_Task brief_
Output the full listing exactly as written, with no pictures in it.

=== Section Start ===

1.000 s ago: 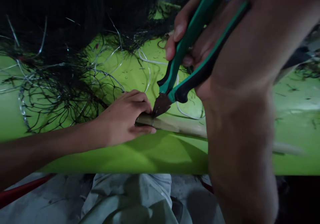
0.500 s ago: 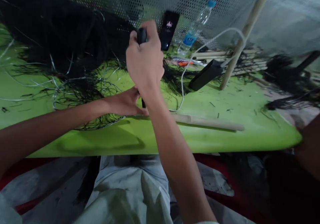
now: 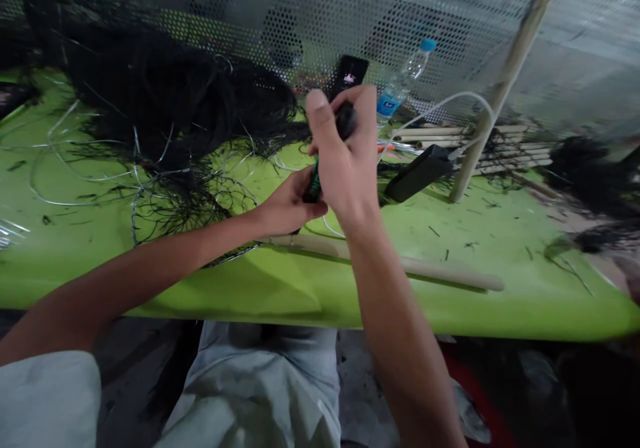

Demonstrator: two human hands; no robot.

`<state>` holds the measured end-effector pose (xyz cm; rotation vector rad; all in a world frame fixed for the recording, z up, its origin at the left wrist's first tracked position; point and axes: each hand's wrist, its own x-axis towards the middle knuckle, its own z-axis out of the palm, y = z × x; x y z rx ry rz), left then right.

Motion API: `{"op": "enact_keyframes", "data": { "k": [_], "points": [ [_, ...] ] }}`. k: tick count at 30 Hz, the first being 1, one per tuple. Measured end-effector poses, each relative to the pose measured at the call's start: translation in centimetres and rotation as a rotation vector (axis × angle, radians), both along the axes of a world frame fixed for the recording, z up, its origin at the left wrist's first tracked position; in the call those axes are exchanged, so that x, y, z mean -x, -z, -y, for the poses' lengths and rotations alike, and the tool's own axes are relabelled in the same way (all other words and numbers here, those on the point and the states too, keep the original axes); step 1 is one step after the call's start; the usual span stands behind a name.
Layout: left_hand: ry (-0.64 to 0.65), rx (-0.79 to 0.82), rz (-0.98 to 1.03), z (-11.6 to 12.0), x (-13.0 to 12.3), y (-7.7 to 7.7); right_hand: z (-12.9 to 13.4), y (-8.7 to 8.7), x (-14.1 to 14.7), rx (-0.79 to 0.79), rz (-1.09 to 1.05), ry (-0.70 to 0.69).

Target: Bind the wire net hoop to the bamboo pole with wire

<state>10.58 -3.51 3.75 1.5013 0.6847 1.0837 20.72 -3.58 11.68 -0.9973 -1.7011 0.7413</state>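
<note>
My right hand (image 3: 345, 161) is closed round the black, rounded end of a black and green hand tool (image 3: 314, 185), which looks like a screwdriver and is held tilted. My left hand (image 3: 289, 203) grips the tool lower down, thumb and fingers round it. Below this hand, a small metal piece touches a pale wooden stick (image 3: 430, 270) lying along the near side of the table. The tool's tip is mostly hidden by my left fingers. Left of the stick, a wire hoop with black netting (image 3: 185, 211) lies on the green surface.
On the green table (image 3: 520, 295) lie a heap of black netting (image 3: 165, 95), a black box (image 3: 420, 171) with a white cable, and several thin sticks (image 3: 515, 151). A wooden pole (image 3: 487, 115) rises at right. Behind are a phone (image 3: 351, 71) and a water bottle (image 3: 393, 98).
My right hand has turned at the wrist, its thumb now raised, and the tool tilts more. The whole view has shifted, so the table's things appear lower.
</note>
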Motion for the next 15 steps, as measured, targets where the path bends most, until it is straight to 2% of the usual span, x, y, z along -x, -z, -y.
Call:
{"op": "enact_keyframes", "data": {
  "k": [2,6,9,11,13,15],
  "points": [
    [0.039,0.013,-0.002,0.1,0.5,-0.2,-0.6,-0.6,-0.7,0.006,-0.079,-0.107],
    [0.110,0.023,-0.018,0.4,1.0,-0.9,-4.1,-0.5,-1.8,0.142,-0.280,-0.635],
    [0.154,0.015,-0.071,0.4,0.9,-1.3,-5.7,0.3,-2.1,0.272,-0.234,-0.939],
    [0.172,0.029,-0.079,0.3,0.9,-1.4,-5.8,0.8,-2.2,0.355,-0.216,-0.994],
    [0.188,0.017,-0.123,0.3,1.3,-1.6,-5.6,1.2,-2.3,0.362,-0.321,-0.992],
    [0.214,-0.049,-0.309,0.4,2.2,-1.9,-5.4,1.4,-2.5,0.322,-0.442,-1.007]
  ]
}}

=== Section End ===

_Problem solution_
1.000 s ago: 
0.500 s ago: 
now: 

Demonstrator: two human hands; no robot.

`<state>` holds the measured end-effector pose (xyz cm; rotation vector rad; all in a world frame fixed for the recording, z up, its origin at the left wrist's first tracked position; point and axes: each hand's wrist, its own x-axis towards the middle knuckle, its own z-axis out of the palm, y = z × x; x y z rx ry rz), left then right.

Motion API: `{"op": "enact_keyframes", "data": { "k": [_], "points": [ [_, ...] ] }}`. k: tick count at 30 Hz, the first being 1, one per tuple. Measured end-effector poses, each relative to the pose measured at the call's start: translation in centimetres and rotation as a rotation vector (axis × angle, radians), both along the axes of a world frame fixed for the recording, z up, its origin at the left wrist's first tracked position; in the call those axes are exchanged, so that x, y, z mean -x, -z, -y, for the poses' lengths and rotations alike, and the tool's own axes are relabelled in the same way (all other words and numbers here, those on the point and the states too, keep the original axes); step 1 is one step after the call's start; the usual span stands behind a name.
Layout: left_hand: ry (-0.64 to 0.65), rx (-0.79 to 0.82), rz (-0.98 to 1.03), z (-11.6 to 12.0), x (-13.0 to 12.3), y (-7.7 to 7.7); right_hand: z (-12.9 to 13.4), y (-8.7 to 8.7), x (-14.1 to 14.7), rx (-0.79 to 0.79), rz (-1.09 to 1.05), ry (-0.70 to 0.69).

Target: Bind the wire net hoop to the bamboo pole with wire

<state>10.58 -3.51 3.75 1.5013 0.6847 1.0837 20.72 -3.58 11.68 -0.9973 -1.7011 0.7413</state>
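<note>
My right hand (image 3: 345, 161) is closed round the black, rounded end of a black and green hand tool (image 3: 314, 185), which looks like a screwdriver and is held tilted. My left hand (image 3: 289, 203) grips the tool lower down, thumb and fingers round it. Below this hand, a small metal piece touches a pale wooden stick (image 3: 430, 270) lying along the near side of the table. The tool's tip is mostly hidden by my left fingers. Left of the stick, a wire hoop with black netting (image 3: 185, 211) lies on the green surface.
On the green table (image 3: 520, 295) lie a heap of black netting (image 3: 165, 95), a black box (image 3: 420, 171) with a white cable, and several thin sticks (image 3: 515, 151). A wooden pole (image 3: 487, 115) rises at right. Behind are a phone (image 3: 351, 71) and a water bottle (image 3: 393, 98).
My right hand has turned at the wrist, its thumb now raised, and the tool tilts more. The whole view has shifted, so the table's things appear lower.
</note>
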Motion for the next 15 steps, as measured, targets where the path bends most, until it is straight to 2% of the usual span, x, y, z along -x, -z, -y.
Call:
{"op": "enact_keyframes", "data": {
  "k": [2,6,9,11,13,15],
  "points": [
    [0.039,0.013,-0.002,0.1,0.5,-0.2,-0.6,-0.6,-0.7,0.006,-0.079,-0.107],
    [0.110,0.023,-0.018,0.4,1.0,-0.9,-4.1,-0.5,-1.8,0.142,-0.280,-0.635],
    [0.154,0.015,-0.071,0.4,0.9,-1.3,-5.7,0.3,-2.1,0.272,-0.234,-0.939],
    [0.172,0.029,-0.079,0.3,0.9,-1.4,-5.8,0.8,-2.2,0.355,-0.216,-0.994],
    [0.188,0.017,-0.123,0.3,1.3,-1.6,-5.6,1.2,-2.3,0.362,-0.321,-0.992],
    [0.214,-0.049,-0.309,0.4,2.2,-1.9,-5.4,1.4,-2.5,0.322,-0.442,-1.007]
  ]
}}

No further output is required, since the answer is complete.